Réveil dans notre chalet cossu, brossage de l'animal et départ direction le centre de Bourg-Argental. Là, on parque Charly et je vais à la banque retirer quelques billets. Je trouve la seule " boutique " d'habits du département, et je me décide pour un T-shirt longues manches style sous-vêtements 1800 !!! Très mignon, même couleur que Charly sale...

On repart et on attrape un sentier de randonnée, qui grimpe, qui grimpe. Charly en est tout essoufflé. En 2 km, on gravit 200 m. On se serait cru en train de varapper. Au sommet, Charly nous fait son premier démarrage de la journée. J'y ai laissé un peu de peau d'un doigt. On continue, plus à plat, jusqu'à l'entrée de St-Sauveur-en-Rue. Le chemin (ou la route) suit une ancienne voie ferrée. Très joli et très tiqueux.
Anecdote : Charly, toujours très curieux, veut voir de près un genévrier. Il y met le nez et les pattes avant. René suit et " joie ", c'est un nid de tiques. Il fallait voir René, affolé, sautillant dans tous les sens, se donnant des grandes claques sur les pantalons pour faire tomber les tiques.
On a pique-niqué sur un terrain de jeu. Charly a voulu se rouler, alors on l'a débâté et Monsieur s'est couché 10-15 minutes. Nouvelle façon de nous faire comprendre que la randonnée ne lui plaît pas ?

On repart vers 14 h (soit dit en passant, notre moyenne horaire augmente, et l'on tient du 4 km/h sauf si ça grimpe beaucoup) et on rejoint la départementale 503 qui passe le Tracol, fin du parc du Pilat et début de nos ennuis, car la Haute-Loire avoisine les 1000 mètres d'altitude moyenne. Petit chemin boueux, où René se fait crépir par Charly qui résiste un peu..., pour arriver à ce fameux col qui culmine à 1030 m et qui sépare Loire et Haute-Loire.
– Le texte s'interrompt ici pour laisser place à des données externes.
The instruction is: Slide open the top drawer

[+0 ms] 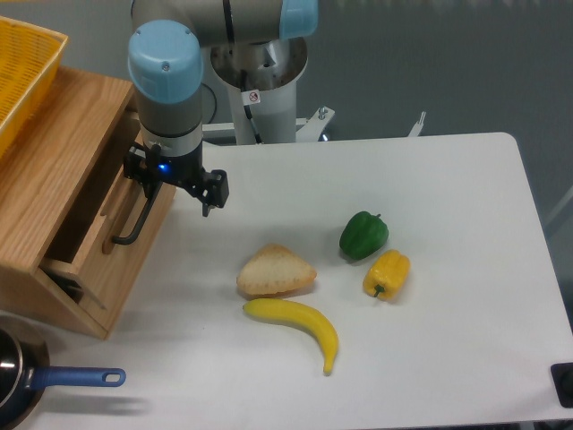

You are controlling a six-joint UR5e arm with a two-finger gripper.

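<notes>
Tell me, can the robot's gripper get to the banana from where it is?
Probably yes. The gripper is at the drawer handle, and bare table lies between it and the banana; only the bread sits nearby.

A plain white tabletop (448, 340) carries a glossy green bell pepper (363, 234), a yellow bell pepper (387, 273), a yellow curved banana (297, 324) and a tan bread slice (275, 271). The light-oak wooden top drawer (116, 240) shows grain and a black bar handle (136, 219). A yellow mesh basket (22, 73) tops the cabinet.
</notes>
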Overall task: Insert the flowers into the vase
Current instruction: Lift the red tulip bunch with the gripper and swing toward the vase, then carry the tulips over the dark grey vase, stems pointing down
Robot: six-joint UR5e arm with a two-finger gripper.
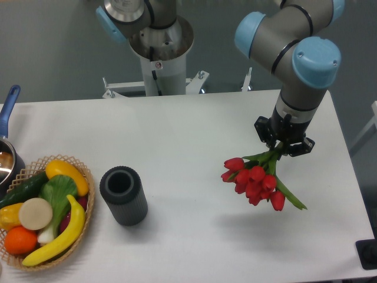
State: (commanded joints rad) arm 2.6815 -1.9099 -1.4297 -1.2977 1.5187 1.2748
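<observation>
Black two-finger gripper (283,145) fingers pinching green stems of red tulip bunch (254,181), held above white counter (194,130), right side. Dark grey ribbed cylindrical vase (123,195) upright, well apart to left, beside wicker basket (82,171)

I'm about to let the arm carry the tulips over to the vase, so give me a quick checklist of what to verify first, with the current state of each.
1. Grip on the flowers: ok. The end effector is shut on the stems, and the bunch hangs off the table.
2. Bunch orientation: not ok. The red buds point down and left, with the stems up at the end effector.
3. Vase upright with its mouth open: ok. The opening looks empty.
4. Path from flowers to vase: ok. Only bare table lies between them.
5. Basket clearance: cannot tell. It sits close to the vase's left.
6. Bunch fits the vase mouth: cannot tell.
</observation>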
Nous buvons quelque chose sur la terrasse du restaurant pendant que Monsieur le zâne continue ses cabrioles attaché de l'autre côté de la route. Car pendant la montée, il a traversé la route au galop (il y avait des chevaux dans un parc) et exécuté un joli saut de mouton à cause d'un truc par terre. A la masse, le zâne.
Le dernier kilomètre de la journée, mais non le moins pénible, passait à travers champs. Beaucoup d'eau coulait dans des ruisseaux couverts par l'herbe. Quelles histoires !!! Charly a bloqué au milieu des champs et il nous a fallu 10 minutes pour le faire passer. Quand apparurent les maisons de St-Meyrat, nous pensions avoir fini. Les clés du gîte se trouvaient dans la première maison. Mais avant d'avoir rien pu demander, un chien avait mordu Charly à la fesse (et oui, où il y a de la gêne, il n'y a pas de plaisir). Le propriétaire du beauceron (rappelez-vous de la marque), pas trop troublé par les facéties de son chien, nous indique le gîte, là-bas, dans une vieille chapelle. On nettoie la fesse trouée de Charly et on soupe. On a fait galoper l'âne dans un champ, il n'a pas l'air de trop souffrir. Ça risque juste de coincer pour bâter. On a un joli feu de cheminée et des lits de catholiques (comprenne qui pourra), car le gîte est en fait une ancienne chapelle, la cuisine et les toilettes aménagés dans ce qui devait être la sacristie. Nous mettrons les matelas à même le sol, les sommiers étant trop âgés et grinçants pour soutenir le poids de nos fesses.
Je les avais pourtant prévenus, on ne peut pas faire confiance à un chien. Depuis le temps qu'on en croise qui hurlent comme des loups autour de mes oreilles, il a fallu que celui-là plante ses crocs dans ma fesse droite. Un vicieux. Je n'ai rien vu venir. J'en ai été tellement surpris que je n'ai même pas pu lui aplatir le museau d'un coup de sabot.